Nigeria’s insurgency has to be tackled at the roots

The kidnapping nearly a month ago of more than 200 schoolgirls in Nigeria’s northeastern Borno state is not only a tragedy in itself but also a timely reminder of a growing threat.

Boko Haram, which has claimed responsibility for the abductions, is in the fifth year of an insurgency that has cost at least 4,000 lives and displaced half a million people. About 1,500 have been killed this year alone; the group has also started popping up in neighbouring countries.

In the early days Boko Haram eschewed violence, and aimed to create a strict Islamic state in the north. After years of increasing hostility towards the government, the sect launched an armed insurgency in 2009. To begin with it targeted state security services to avenge, it said, the killings of its founder, Mohammed Yusuf, and other comrades in an uprising in December 2009. In parallel, the group has assassinated politicians whom it accused of corruption and bad governance.

Lately, however, its motives have become more nebulous. It has expanded its campaign of violence, targeting Christians, critical Muslim clerics, traditional leaders, suspected collaborators and UN agencies. It has also started going after softer targets, including students at secular state schools, gatherings in market places and health workers involved in polio vaccination campaigns.

The group’s modus operandi now resembles those of other terrorist groups on the continent such as Somalia’s al-Shabaab and al-Qaeda in the Islamic Maghreb.
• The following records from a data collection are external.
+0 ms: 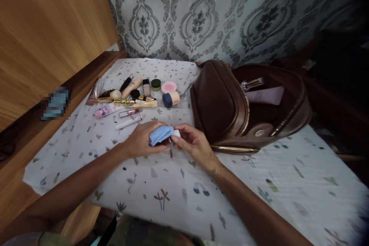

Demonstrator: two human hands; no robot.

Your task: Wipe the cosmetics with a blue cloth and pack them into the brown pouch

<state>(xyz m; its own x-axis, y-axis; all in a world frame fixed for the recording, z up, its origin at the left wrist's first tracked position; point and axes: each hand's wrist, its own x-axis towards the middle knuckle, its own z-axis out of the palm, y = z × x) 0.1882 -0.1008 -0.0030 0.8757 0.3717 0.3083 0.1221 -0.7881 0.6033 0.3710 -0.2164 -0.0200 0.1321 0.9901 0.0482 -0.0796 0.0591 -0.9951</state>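
Observation:
My left hand (140, 139) is closed around a folded light blue cloth (160, 134) and a dark item beneath it, mostly hidden by the fingers. Close against it, my right hand (198, 148) pinches a small white piece (176, 133) that looks like a cap. Both hands meet above the patterned white cloth (152, 192). Just beyond them lie a white tube-shaped stick (128, 122) and a clear lip gloss tube (129, 113). To the right stands a brown leather bag (219, 100), unzipped, with a pale pink tube (265, 96) inside.
Several cosmetics lie behind the hands, among them a pink tube (107, 110), a foundation bottle (146, 87), a green-lidded jar (156, 84), a pink round dish (168, 87) and a blue-and-beige jar (171, 99). A wooden panel (54, 15) rises at left; patterned wallpaper (198, 19) is behind.

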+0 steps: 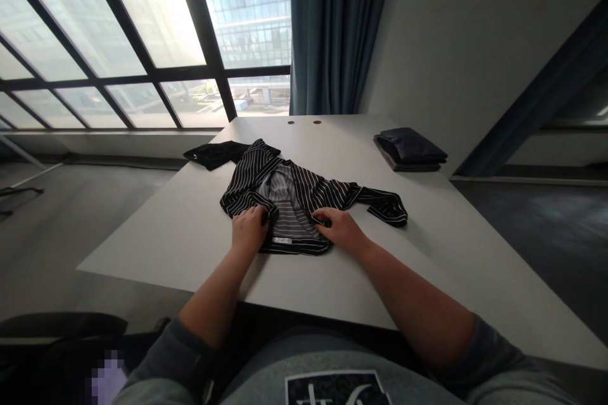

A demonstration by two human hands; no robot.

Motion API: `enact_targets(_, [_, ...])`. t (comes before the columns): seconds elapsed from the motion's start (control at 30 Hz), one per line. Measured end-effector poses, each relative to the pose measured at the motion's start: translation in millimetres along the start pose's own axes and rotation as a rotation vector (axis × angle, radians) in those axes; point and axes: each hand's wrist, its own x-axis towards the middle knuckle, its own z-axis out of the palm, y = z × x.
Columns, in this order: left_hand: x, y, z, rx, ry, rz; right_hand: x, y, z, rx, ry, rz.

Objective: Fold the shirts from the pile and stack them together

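A black shirt with thin white stripes (304, 193) lies crumpled on the white table (190, 234), its paler inside showing in the middle. My left hand (249, 229) is closed on the shirt's near left edge. On the shirt's near right edge rests my right hand (339, 228), its fingers pinching the fabric. One sleeve (384, 205) trails to the right. A plain black part (213, 154) sticks out at the far left.
A folded stack of dark clothes (411, 149) sits at the table's far right, near the wall. A large window and a blue curtain (332, 31) stand behind the table. Two small round holes (304, 121) mark the far edge.
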Motion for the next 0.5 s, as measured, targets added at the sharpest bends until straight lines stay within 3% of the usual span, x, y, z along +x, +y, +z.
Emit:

It has become bolder in its methods, graduating from shootings to improvised explosive devices and suicide attacks, while at the same time seeking to stir sectarian conflict.

The government’s response to the insurgents has been overwhelmingly military. The security forces – widely viewed as ill-equipped, corrupt and predatory – have proved singularly unable to deal with the movement’s asymmetric campaign, and their excesses have further stoked grievances in the northeast. A more nuanced response is needed, embracing socio-economic reform and addressing poor governance.

As the authorities’ counter-offensive has intensified, so too has Boko Haram’s response. In the face of heavy losses, the group has been able to recruit from a huge pool of unemployed, alienated youth. They are aggrieved by a lack of economic opportunity, bad governance and rampant corruption by officials who apparently enjoy impunity from prosecution. The rebels have, however, also recruited by force.

Now Boko Haram even seems to be copying Uganda’s Lord’s Resistance Army. Having threatened, however implausibly, to sell the kidnapped girls as slaves, Abubakar Shekau, Boko Haram’s leader, then offered to free the captive children in return for the release of the group’s imprisoned fighters. Whether this was triggered by the prospect of international intervention or a desire to obtain the largest possible ransom remains to be seen.

International assistance, including surveillance and intelligence gathering, is a welcome step. The most urgent priority is obviously to secure the release of the girls. But we should recognise that, when these girls are free, the problems that led to their taking will remain. A military intervention, if one is attempted, also risks stoking the violence.

Boko Haram is now a regional problem. Niger and Cameroon harbour a number of its fighters, largely because of ethnic affinities, and there are signs that the group is expanding its activities beyond Nigeria. The international community should do more to co-ordinate a regional strategy and response.

However, while outsiders have a role, Nigeria remains the key. Abuja needs to address the underlying problems that led to Boko Haram’s birth and sustain its fighters’ grievances – systemic corruption, bad governance, decaying infrastructure and massive unemployment. Without a clear commitment to do that, international assistance will amount to little more than placebo.

Comfort Ero is International Crisis Group’s Africa programme director.